Activity: Your copy of the lines below must match them exactly and contain no images.

(Information provided begins)

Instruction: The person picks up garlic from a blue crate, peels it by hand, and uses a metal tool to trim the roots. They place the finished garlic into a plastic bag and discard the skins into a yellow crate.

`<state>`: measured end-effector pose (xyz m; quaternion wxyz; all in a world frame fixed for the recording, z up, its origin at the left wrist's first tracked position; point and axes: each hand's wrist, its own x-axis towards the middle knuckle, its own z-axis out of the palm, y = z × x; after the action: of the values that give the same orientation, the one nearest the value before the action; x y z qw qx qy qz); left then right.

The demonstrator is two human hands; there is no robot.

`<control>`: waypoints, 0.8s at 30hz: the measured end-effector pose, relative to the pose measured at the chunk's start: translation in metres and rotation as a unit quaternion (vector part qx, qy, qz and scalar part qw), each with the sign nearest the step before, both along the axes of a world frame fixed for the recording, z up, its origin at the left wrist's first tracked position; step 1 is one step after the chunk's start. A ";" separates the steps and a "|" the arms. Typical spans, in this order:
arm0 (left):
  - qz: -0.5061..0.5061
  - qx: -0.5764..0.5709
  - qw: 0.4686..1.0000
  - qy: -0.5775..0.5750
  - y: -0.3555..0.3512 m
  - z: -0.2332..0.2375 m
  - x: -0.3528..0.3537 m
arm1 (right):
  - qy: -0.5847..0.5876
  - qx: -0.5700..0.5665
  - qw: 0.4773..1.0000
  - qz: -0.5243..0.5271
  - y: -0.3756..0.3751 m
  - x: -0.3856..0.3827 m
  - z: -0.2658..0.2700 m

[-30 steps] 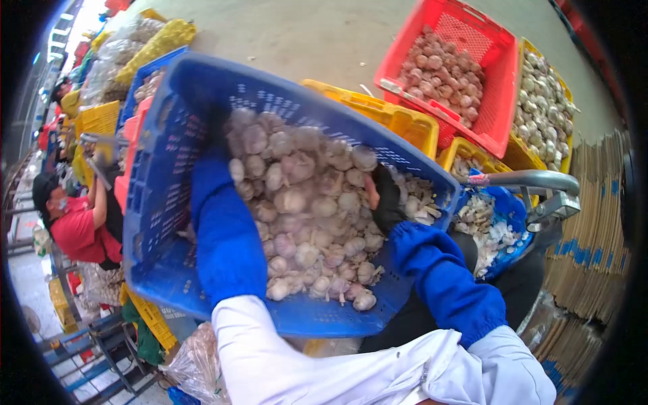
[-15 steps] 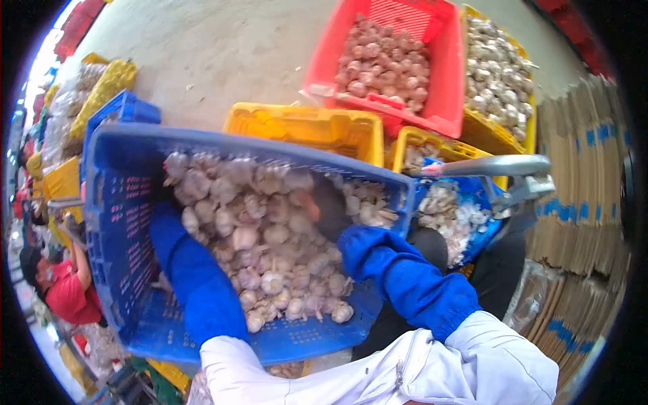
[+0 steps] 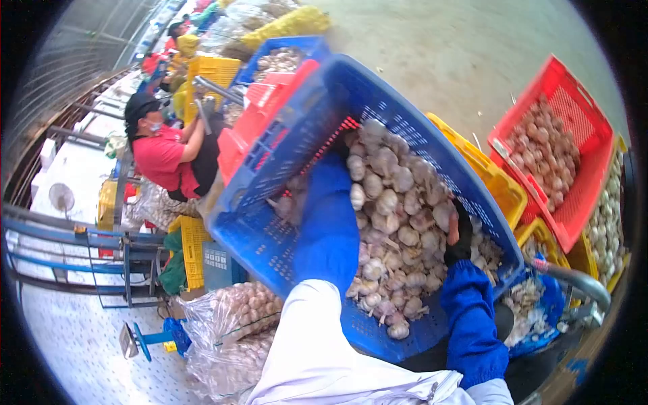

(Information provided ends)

Written answer:
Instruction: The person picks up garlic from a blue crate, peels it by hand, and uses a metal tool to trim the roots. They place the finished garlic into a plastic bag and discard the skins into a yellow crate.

`<state>`: measured end-effector pose (xyz m; quaternion wxyz; all in a world frame fixed for the recording, z up, its origin at the left wrist's first tracked position; point and axes: each hand's wrist, its own x-axis towards the middle knuckle, its own z-axis out of the palm, y = z × x; after the action: of the values that give the same orientation, the one nearest the value before the action; x y z qw qx qy qz); left then right.

The demonstrator is two human hands; there is no robot.

`<control>`: waypoints, 0.8s at 30hz: the measured end-effector pose, relative to the pose measured at the chunk's start: translation in metres and rotation as a unit quaternion (vector part qx, qy, qz and scalar part qw), each with the sign nearest the step before, both along the axes of a world frame fixed for the recording, z up, its origin at the left wrist's first tracked position; step 1 is one step after the chunk's start. A ";" separates the steps and a "|" the arms. Typical spans, in this order:
arm0 (left):
  - qz: -0.5061..0.5061
  - qx: -0.5764..0.5709
  - qw: 0.4686..1.0000
  - qy: -0.5775..0.5750
  - y: -0.3555..0.3512 m
  - z: -0.2332..0.2375 m
  - x: -0.3528..0.3537 m
arm1 (right):
  - qy: -0.5847..0.5876
  - qx: -0.5700..0.5665
  - qw: 0.4773..1.0000
  - qz: -0.5243..0.5271
  - y: -0.3756..0.3751 m
  - x: -0.3856..0.3827 m
  - z: -0.2658..0.2700 m

[-30 steps] 
[-15 steps] 
[+0 steps] 

The work is done, and the output is complete.